How to get your written work done on time.

Is writer's block a catchy phrase for procrastination on starting and completing written work? Mostly yes! But writer's block has a different tone than writing procrastination, which is putting off priority writing assignments or delaying writings that are personally valuable for you to do.

A writer's block suggests you have an emotional barrier that prevents the written expression of your creative thoughts. There is the unwritten poem, novel, or Hollywood script. A solution is waiting for the arrival of muses to feel inspired. This amusing mental distraction is an example of procrastination contingency-thinking. You make writing contingent on something that may never happen. However, when the "block" is procrastination, experimenting with writing can lead to creative insights quicker than waiting to feel inspired.

Writing is normally more procedural than creative. Most day-to-day writing is to record and convey ideas, tell stories, give direction, describe, inform, persuade, express new visions, and so on. Procrastination comes into play in many ways. Writing a performance review or a progress report where there is no progress, can feel disquieting and stressfully get shelved.

Procrastination is a nemesis for many whose profession includes written work. Without deadlines and "taskmaster" editors, many reporters and journalists would keep procrastinating on starting and finishing their articles. A sub-group of lawyers who avoid essential writings can put their client's interests in jeopardy and their licenses at risk. Indeed, you can find people in different professions and stations who have reports to write and who delay them.

What may cause writing procrastination? If you view writing as arduous, frustrating, or ego-threatening, you may "automatically" sidestep the writing. Writing procrastination may start with a whisper of negative affect about the writing that moves a cascade of delays into motion. However, individual procrastination triggers for writing procrastination vary widely, such as viewing the task as too complex, insecurities about your writing abilities, the activity is not personally pleasing, and so forth.

When you face writing challenges you feel tempted to put off, you meet the never-ending conflict between writing or engaging a familiar diversionary procrastination waltz. Diversionary actions may include crawling within yourself and worrying too much about what you are not doing.

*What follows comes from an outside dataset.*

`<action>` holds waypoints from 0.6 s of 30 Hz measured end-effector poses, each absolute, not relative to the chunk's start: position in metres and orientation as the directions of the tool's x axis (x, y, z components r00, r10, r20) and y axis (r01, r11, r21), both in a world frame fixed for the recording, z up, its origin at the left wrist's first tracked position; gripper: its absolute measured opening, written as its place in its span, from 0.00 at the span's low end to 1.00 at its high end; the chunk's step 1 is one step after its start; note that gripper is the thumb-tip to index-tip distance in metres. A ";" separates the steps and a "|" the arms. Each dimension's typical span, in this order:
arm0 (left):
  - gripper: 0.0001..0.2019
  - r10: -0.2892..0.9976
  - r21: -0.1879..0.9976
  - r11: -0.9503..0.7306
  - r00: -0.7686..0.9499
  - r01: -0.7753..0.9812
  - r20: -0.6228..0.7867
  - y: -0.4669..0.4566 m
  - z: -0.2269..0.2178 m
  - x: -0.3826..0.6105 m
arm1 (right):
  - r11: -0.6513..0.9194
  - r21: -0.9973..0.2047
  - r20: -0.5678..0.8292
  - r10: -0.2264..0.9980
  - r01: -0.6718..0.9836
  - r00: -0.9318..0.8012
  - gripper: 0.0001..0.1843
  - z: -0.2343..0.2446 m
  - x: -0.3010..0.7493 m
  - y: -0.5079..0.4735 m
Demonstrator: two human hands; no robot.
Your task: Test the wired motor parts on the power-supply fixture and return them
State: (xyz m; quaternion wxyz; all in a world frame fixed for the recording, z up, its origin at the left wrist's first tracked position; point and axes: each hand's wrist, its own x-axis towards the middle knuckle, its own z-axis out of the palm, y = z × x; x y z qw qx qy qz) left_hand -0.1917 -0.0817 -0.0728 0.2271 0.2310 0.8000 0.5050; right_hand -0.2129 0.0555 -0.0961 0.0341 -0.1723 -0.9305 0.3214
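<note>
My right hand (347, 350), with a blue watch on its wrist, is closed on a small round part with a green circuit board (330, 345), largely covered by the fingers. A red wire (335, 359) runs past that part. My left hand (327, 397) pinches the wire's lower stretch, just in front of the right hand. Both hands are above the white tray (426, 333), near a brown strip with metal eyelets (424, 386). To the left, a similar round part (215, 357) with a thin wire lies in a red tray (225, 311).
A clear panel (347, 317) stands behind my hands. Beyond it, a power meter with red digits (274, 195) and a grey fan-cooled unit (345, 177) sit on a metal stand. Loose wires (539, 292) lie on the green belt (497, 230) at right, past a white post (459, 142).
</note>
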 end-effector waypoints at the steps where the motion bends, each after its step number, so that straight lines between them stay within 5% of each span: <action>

If you put off writing as long as you can, and you want to turn over a new leaf and start scribing scripts, here are 10 quick tips:

1. Look for your procrastination trigger. A complex form of writing procrastination can have different combinations of triggers including inertia, a natural tendency to avoid something you see as unpleasant, performance anxieties, self-doubts, intolerance for uncertainty, perfectionism, and not wanting to do something that may be arduous, unpleasant, or lengthy. As you examine your writing procrastination motivation, cope by pushing yourself to write.

2. Adopt a reasonable perspective. If you expect that writing should come easily, but written words don't come so easily, what supports your belief that "writing should come easy for you?" Whenever you find a contradiction between fantasy and reality, prefer reality.

3. Prepare to think independently. If you make your global self-worth depend on others' judgments of your writing, you may delay until you believe you have a guarantee for success. To counter this form of procrastination thinking, shift gears. Think about what you want to accomplish. This can take your focus off possible rejection fears. Then, ask yourself how you can express your ideas through writing to further your positive goals that involve writing? By focusing on what you are doing rather than on how others may or may not think, you will likely create a better product.

4. Map your cognitive-emotive-behavioral writing procrastination process. Tune into what you tell yourself about the writing assignment. How do you feel? How do your emotions affect what you do? What do you do to avoid the writing task? Use this information to start a cycle of positive change. For example, can you identify and punch holes in your writing procrastination thinking? What first step can you take to move from thinking about writing to the process?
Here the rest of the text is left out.